The solar energy drive began in around November 2014, and so far about 2,000 households in the country have adopted solar technology. Barely seven months into the effort, the area has jumped from zero solar energy consumption in 2006, according to estimates by the government’s Arid Land Resource Management Project, to 20 percent today, energy experts say.

Compared with kerosene and firewood, the cost, convenience, and health benefits of solar are proving hard to resist. “The nearest market where one can charge a cell phone or buy kerosene is 15 kilometres away, and it is only held one day a week,” Naiputa said. Before going solar, her household used to spend 40 Kenyan shillings ($0.40) a day on kerosene and over 100 shilling ($1) a week charging the two family cell phones.
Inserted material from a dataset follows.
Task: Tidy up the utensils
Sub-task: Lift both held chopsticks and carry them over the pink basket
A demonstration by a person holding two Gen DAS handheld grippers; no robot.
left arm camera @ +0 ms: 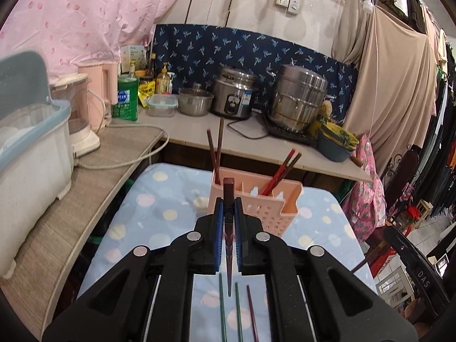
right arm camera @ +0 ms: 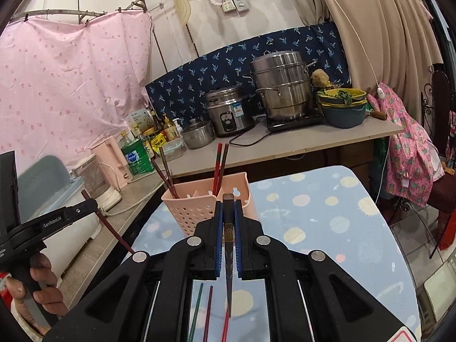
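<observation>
Tongs left (left arm camera: 228, 208) and right (right arm camera: 228, 208) each pinch one dark chopstick; aim tips slowly into the pink plastic holder (left arm camera: 273, 208).

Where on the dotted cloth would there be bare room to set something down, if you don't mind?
Free: the table cloth right of the pink caddy, out to its edge. Crowded: the strip near the grippers, where loose chopsticks lie, and the back counter with pots.

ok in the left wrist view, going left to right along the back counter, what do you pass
white dish bin → pink kettle → green bottle → clear lidded box → small steel pot → rice cooker → big steel steamer → stacked bowls
</observation>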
As well as saving villagers money, the switch to solar could help slow down the destruction of Kajiado County’s trees, which now cover just 1 percent of the area’s land, according to the National Environmental Management Authority. And as more villagers choose clean solar energy over wood and coal to light and heat their homes, fewer will suffer the effects of inhaling the smoke that comes with their nightly fires. According to a 2014 World Health Organization report, household smoke was responsible for 1.6 million deaths worldwide.

Edwin Kinyatti, the CEO of Green Energy Africa, said the uptake of solar energy was likely to continue “since it is affordable to most Kenyans,” even though cultural barriers, low literacy levels and difficult terrain had all presented some obstacles to the Kajiado County effort.

Even as the country’s middle class continues to grow, access to electricity remains low, with 68 percent of the population either too poor or too remote to connect to the national grid. (Source: Voiceofafrica)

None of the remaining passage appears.